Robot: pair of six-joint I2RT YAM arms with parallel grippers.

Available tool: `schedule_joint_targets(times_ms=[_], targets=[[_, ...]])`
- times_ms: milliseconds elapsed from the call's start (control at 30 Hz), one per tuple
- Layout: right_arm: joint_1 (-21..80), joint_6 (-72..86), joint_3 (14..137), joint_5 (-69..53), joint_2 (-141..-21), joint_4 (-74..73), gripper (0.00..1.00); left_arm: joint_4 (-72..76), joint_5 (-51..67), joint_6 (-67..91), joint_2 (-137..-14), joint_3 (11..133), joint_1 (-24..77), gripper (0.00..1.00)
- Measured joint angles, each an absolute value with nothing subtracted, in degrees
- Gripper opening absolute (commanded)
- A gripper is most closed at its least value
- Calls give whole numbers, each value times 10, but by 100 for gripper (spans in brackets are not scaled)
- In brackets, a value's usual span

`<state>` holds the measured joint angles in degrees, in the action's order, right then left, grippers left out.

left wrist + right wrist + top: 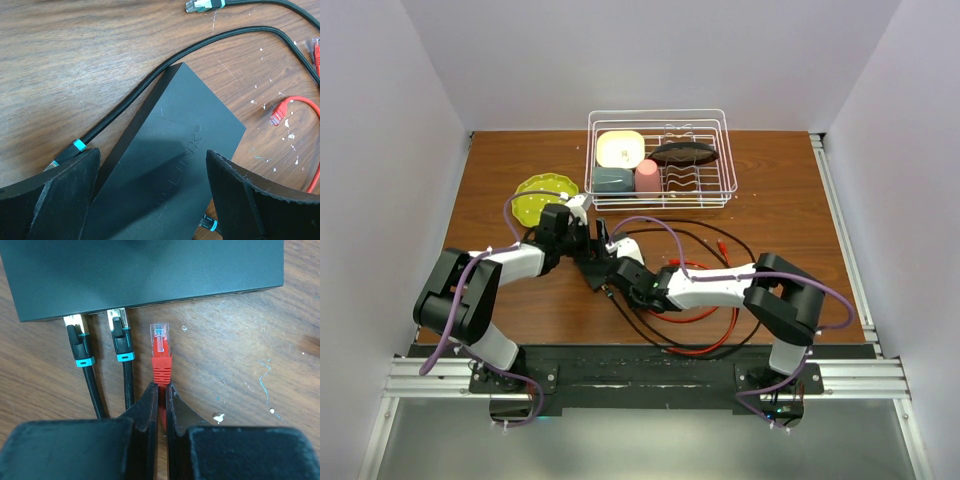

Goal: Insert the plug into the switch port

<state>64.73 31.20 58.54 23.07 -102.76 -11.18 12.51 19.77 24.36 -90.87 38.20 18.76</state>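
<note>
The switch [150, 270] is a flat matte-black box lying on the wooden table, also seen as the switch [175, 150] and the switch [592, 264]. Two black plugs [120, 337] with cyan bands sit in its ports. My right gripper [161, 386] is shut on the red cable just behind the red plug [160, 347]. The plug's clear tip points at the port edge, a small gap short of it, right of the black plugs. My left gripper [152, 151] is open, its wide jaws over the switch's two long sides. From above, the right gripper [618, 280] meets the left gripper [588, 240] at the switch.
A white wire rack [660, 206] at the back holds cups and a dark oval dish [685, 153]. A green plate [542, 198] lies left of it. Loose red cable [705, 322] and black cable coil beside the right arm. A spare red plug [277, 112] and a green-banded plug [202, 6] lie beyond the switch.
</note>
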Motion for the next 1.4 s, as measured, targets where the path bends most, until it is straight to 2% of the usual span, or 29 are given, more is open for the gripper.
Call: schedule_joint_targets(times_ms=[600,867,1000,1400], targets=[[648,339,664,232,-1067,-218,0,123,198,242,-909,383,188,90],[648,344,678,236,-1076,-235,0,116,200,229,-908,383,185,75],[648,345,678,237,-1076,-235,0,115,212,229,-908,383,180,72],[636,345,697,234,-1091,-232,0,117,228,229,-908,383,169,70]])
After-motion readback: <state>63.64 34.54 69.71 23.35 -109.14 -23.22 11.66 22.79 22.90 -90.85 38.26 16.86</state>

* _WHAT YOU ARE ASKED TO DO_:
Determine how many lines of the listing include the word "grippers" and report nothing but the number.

* _EXERCISE OUTPUT_:
2